Trybunał Konstytucyjny od 2015 roku wydaje mniej wyroków - wynika z analizy statystyk dostępnych na stronie TK. Jak pisze "Dziennik Gazeta Prawna", od 2016 roku "zauważalny jest spadkowy trend, jeśli chodzi o liczbę wydawanych orzeczeń".
Z informacji dostępnych na stronie Trybunału Konstytucyjnego wynika, że od 2015 roku spada liczba wydanych przez TK wyroków. Jak policzył w swoim reportażu w "Czarno na białym" Arkadiusz Wierzuk, w 2021 roku TK wydał 18 wyroków.
Z informacji dostępnych na stronie Trybunału Konstytucyjnego wynika, że w 2015 roku, czyli jeszcze przed zmianami dokonanymi przez PiS, w Trybunale wydano 63 wyroki. W kolejnych trzech latach liczba wyroków za każdym razem wynosiła 36. Od 2019 roku liczba wyroków była coraz mniejsza - w 2019 roku to było 31 wyroków, w 2020 - 24 wyroki.
"Spadkowy trend, jeśli chodzi o liczbę wydawanych orzeczeń"
O spadającej liczbie wyroków wydanych w Trybunale Konstytucyjnym pisze także w poniedziałek "Dziennik Gazeta Prawna".

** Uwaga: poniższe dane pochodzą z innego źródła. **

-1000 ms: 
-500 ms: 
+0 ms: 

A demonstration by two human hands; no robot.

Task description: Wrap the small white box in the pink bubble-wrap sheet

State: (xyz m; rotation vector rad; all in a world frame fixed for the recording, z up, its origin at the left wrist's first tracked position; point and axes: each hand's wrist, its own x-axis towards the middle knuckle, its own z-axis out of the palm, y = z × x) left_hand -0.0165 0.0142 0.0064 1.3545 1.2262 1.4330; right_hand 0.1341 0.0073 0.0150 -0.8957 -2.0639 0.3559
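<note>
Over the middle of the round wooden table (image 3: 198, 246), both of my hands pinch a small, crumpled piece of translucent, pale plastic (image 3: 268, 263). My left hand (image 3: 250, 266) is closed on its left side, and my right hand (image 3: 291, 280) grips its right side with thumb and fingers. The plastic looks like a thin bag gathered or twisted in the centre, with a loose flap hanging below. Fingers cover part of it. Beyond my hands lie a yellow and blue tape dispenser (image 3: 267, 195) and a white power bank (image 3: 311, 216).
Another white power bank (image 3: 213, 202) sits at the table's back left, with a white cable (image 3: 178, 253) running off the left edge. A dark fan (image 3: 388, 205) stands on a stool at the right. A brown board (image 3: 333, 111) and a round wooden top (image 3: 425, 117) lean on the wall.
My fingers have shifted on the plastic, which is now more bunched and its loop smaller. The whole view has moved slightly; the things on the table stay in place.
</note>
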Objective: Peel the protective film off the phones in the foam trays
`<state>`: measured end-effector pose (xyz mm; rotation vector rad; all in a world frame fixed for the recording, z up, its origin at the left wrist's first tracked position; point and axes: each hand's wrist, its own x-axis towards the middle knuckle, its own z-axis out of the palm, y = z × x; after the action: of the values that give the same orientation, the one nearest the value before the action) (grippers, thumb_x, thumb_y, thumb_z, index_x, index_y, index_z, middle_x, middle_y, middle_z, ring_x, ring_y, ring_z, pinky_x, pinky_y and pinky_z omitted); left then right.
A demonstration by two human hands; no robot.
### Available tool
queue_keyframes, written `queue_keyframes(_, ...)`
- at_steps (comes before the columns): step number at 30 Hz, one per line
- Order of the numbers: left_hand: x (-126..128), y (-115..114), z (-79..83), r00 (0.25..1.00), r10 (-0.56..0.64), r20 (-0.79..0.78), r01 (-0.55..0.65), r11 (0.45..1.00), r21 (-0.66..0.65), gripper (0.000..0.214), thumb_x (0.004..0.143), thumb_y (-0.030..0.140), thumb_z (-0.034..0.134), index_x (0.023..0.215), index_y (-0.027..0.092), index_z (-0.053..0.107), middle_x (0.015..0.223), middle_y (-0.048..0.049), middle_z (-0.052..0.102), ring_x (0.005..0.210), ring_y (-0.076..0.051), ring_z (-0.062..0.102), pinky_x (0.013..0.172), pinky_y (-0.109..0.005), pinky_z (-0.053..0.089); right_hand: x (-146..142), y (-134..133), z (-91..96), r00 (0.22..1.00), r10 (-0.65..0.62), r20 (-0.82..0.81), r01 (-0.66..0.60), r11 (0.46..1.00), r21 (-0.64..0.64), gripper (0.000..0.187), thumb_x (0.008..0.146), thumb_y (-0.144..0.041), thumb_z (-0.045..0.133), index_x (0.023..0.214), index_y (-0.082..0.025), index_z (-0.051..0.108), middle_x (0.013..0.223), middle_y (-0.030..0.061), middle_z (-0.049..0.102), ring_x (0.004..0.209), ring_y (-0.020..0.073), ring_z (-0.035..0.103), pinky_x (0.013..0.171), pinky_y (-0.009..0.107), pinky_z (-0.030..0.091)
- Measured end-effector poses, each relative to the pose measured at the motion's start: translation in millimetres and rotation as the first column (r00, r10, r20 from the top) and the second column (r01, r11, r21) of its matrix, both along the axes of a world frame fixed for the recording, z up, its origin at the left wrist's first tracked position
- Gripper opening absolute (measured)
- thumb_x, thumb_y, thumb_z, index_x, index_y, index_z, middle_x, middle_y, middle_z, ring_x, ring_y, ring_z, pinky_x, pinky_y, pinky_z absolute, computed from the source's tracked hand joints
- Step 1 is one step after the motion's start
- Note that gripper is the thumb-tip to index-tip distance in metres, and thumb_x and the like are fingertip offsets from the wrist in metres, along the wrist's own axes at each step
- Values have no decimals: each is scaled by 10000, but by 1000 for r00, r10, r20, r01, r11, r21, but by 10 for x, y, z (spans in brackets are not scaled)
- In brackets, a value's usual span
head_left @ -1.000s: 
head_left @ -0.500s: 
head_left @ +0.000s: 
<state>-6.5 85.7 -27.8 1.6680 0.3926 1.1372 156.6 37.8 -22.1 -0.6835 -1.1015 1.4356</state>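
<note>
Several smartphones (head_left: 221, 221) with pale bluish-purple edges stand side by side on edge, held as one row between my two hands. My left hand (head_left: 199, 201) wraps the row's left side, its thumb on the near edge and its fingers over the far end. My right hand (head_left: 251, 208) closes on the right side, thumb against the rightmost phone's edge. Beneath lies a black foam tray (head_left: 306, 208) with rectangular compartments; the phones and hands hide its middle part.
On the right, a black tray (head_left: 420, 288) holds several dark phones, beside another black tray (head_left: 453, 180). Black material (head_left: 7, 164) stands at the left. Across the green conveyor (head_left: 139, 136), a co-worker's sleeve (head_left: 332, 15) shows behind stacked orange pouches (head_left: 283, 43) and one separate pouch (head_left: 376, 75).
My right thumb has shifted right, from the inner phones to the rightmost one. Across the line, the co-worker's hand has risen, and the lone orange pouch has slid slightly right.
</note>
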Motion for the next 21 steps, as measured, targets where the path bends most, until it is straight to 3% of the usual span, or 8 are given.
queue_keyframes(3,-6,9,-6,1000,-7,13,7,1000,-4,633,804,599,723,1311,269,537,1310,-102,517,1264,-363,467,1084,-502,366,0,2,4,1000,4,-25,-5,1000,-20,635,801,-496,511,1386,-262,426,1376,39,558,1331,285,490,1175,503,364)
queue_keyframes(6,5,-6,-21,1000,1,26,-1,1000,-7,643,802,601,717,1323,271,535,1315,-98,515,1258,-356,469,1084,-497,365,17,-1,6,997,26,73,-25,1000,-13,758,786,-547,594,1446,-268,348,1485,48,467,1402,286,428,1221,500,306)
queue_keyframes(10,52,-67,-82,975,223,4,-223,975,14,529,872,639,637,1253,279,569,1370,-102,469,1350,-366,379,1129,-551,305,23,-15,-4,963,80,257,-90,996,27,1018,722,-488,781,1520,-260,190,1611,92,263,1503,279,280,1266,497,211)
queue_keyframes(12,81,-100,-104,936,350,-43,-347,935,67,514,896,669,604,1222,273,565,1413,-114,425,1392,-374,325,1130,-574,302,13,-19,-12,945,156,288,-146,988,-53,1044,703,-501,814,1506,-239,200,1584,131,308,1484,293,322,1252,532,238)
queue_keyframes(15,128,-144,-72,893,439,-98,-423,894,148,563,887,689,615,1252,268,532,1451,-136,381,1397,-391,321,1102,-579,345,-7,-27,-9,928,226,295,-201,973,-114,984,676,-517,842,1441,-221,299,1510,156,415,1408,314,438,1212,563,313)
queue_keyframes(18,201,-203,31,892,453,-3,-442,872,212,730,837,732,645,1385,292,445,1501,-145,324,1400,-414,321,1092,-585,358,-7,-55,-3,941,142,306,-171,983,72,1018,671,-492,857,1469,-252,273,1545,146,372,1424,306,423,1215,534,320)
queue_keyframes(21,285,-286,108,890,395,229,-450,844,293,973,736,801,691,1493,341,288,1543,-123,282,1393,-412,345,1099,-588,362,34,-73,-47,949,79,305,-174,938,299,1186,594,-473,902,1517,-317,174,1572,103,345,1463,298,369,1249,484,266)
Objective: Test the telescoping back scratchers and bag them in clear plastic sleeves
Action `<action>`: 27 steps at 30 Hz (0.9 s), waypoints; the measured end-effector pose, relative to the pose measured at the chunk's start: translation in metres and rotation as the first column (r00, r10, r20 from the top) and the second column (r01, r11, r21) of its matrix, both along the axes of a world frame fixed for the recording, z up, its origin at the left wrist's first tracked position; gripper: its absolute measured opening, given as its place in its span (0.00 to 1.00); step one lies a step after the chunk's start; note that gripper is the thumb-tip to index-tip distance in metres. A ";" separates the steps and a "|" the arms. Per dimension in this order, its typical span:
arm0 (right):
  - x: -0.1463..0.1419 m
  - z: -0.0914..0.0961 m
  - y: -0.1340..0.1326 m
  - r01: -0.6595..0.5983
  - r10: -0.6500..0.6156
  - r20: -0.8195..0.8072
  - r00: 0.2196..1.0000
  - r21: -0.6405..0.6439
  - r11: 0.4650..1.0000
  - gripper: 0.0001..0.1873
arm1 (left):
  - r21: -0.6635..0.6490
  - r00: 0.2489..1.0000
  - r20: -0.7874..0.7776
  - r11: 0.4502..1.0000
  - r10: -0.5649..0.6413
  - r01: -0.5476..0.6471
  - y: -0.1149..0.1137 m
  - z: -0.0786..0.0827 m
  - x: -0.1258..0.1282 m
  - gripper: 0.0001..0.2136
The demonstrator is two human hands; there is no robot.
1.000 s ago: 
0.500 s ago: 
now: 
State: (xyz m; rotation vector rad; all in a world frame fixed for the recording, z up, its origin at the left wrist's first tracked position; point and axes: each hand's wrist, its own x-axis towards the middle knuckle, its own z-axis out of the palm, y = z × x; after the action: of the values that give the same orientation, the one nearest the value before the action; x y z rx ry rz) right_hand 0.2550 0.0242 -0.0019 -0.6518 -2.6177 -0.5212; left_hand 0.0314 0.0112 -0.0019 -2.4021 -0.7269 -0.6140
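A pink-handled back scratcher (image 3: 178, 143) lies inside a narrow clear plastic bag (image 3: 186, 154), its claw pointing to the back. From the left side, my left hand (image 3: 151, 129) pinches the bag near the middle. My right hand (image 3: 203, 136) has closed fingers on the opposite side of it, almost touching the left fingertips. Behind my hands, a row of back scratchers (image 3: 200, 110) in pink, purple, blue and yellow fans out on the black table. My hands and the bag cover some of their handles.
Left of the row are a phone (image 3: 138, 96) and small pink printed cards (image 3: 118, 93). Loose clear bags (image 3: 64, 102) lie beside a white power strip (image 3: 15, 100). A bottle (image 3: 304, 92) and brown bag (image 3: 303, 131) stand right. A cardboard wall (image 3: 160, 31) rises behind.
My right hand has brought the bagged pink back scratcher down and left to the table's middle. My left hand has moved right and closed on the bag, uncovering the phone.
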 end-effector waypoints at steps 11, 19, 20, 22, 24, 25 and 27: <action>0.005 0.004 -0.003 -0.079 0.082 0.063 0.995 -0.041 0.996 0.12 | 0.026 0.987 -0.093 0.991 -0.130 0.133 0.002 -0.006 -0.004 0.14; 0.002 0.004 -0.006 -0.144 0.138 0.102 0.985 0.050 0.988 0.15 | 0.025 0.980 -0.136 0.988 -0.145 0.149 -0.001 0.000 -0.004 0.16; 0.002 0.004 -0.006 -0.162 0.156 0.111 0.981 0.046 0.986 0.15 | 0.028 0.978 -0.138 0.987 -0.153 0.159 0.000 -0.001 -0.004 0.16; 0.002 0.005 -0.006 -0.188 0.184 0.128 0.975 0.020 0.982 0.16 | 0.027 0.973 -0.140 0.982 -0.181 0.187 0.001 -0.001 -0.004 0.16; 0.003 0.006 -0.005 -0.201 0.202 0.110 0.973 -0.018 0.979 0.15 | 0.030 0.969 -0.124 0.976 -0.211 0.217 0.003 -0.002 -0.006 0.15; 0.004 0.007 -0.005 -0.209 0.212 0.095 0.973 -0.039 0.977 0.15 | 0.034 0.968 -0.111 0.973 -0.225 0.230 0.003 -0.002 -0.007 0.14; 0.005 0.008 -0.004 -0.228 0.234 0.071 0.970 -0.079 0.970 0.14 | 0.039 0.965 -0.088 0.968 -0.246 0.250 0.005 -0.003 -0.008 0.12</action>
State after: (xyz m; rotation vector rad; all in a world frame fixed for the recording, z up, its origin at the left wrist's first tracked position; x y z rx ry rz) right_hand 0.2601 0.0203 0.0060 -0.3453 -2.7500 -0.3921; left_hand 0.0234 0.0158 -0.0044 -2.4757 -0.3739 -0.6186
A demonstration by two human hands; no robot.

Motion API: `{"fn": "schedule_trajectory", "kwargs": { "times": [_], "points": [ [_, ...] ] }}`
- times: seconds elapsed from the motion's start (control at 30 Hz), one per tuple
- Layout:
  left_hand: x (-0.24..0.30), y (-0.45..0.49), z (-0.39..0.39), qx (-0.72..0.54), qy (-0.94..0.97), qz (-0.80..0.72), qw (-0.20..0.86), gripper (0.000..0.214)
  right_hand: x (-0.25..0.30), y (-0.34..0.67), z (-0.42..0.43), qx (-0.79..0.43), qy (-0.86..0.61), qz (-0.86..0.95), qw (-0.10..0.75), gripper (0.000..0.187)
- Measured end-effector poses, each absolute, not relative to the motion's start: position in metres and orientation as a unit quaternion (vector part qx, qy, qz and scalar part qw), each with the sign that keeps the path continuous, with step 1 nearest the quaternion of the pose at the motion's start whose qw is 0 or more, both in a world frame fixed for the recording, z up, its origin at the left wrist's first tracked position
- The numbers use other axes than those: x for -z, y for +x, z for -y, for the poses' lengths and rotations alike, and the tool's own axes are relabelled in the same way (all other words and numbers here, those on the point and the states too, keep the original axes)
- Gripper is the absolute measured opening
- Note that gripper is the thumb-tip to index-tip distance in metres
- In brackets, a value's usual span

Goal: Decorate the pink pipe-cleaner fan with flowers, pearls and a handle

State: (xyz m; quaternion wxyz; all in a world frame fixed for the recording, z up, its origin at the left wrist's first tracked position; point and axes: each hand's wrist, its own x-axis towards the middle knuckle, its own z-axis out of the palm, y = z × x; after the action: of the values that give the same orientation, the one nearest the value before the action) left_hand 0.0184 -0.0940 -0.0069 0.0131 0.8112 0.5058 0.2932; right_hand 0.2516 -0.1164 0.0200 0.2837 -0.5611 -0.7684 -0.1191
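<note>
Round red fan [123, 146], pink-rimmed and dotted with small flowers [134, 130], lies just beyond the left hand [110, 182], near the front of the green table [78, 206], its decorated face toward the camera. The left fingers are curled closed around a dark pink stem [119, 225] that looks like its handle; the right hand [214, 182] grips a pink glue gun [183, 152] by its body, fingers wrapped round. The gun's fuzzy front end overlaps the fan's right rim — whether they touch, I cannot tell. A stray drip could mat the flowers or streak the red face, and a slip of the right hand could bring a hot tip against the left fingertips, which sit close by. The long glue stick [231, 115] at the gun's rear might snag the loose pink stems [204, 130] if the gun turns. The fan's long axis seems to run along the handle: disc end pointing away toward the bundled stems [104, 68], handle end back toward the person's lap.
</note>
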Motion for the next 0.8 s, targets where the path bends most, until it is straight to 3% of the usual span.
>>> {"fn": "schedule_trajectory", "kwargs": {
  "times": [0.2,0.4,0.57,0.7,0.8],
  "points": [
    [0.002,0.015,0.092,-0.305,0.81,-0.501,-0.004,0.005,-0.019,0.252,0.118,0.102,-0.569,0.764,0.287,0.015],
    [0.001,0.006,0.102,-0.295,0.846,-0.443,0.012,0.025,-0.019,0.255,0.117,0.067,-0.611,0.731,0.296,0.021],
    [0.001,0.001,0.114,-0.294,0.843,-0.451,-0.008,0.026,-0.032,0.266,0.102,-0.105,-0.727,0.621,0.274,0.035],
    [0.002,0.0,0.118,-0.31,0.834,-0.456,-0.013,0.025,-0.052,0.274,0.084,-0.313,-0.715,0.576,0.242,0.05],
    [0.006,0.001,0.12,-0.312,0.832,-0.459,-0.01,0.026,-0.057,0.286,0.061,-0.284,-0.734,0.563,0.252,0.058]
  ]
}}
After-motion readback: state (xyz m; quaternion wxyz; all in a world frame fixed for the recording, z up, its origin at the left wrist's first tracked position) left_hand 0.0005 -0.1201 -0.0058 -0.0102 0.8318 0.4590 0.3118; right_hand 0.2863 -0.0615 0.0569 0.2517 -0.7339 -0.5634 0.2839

"Lektura informacji dotyczących 2020 roku potwierdza zauważalny od 2016 roku, a więc odkąd partia rządząca zaczęła zaprowadzać własne porządki w TK, spadkowy trend, jeśli chodzi o liczbę wydawanych orzeczeń, (...). O braku zaufania do TK świadczy z kolei spadająca z roku na rok liczba kierowanych do niego spraw, w tym przede wszystkim pytań prawnych zadawanych przez sądy - w 2019 roku było ich zaledwie 23" - czytamy.
"Ta tendencja również utrzymuje się od 2016 roku (wówczas zanotowano drastyczny spadek wpływu pytań prawnych - ze 135 w 2015 roku do zaledwie 21 w następnym). W 2020 roku sądy zwracały się do TK jeszcze rzadziej niż w roku poprzedzającym. Do TK wpłynęło bowiem zaledwie 15 pytań prawnych: dziewięć skierowały sądy powszechne, cztery - Sąd Najwyższy, a po jednym - Naczelny Sąd Administracyjny i sąd wojskowy" - pisze dalej "DGP".
Zdania odrębne
Dodatkowo dziennik przeanalizował, że w 2020 roku zdania odrębne zostały zgłoszone "do 32 procent wyroków oraz do 14 procent postanowień".
Wylicza także konkretnych członków TK, którzy decydowali się wyrazić zdania odrębne do wydanych w 2020 roku orzeczeń. Najczęściej, siedmiokrotnie, robił to sędzia Piotr Pszczółkowski.
W dalszej kolejności są to - jak wymienia "DGP"- Jarosław Wyrembak (sześć zdań odrębnych), wiceprezes TK Mariusz Muszyński (pięć zdań odrębnych) oraz "zaliczany do 'starych sędziów TK' i obecnie już nieorzekający w Trybunale Leon Kieres (cztery zdania odrębne)".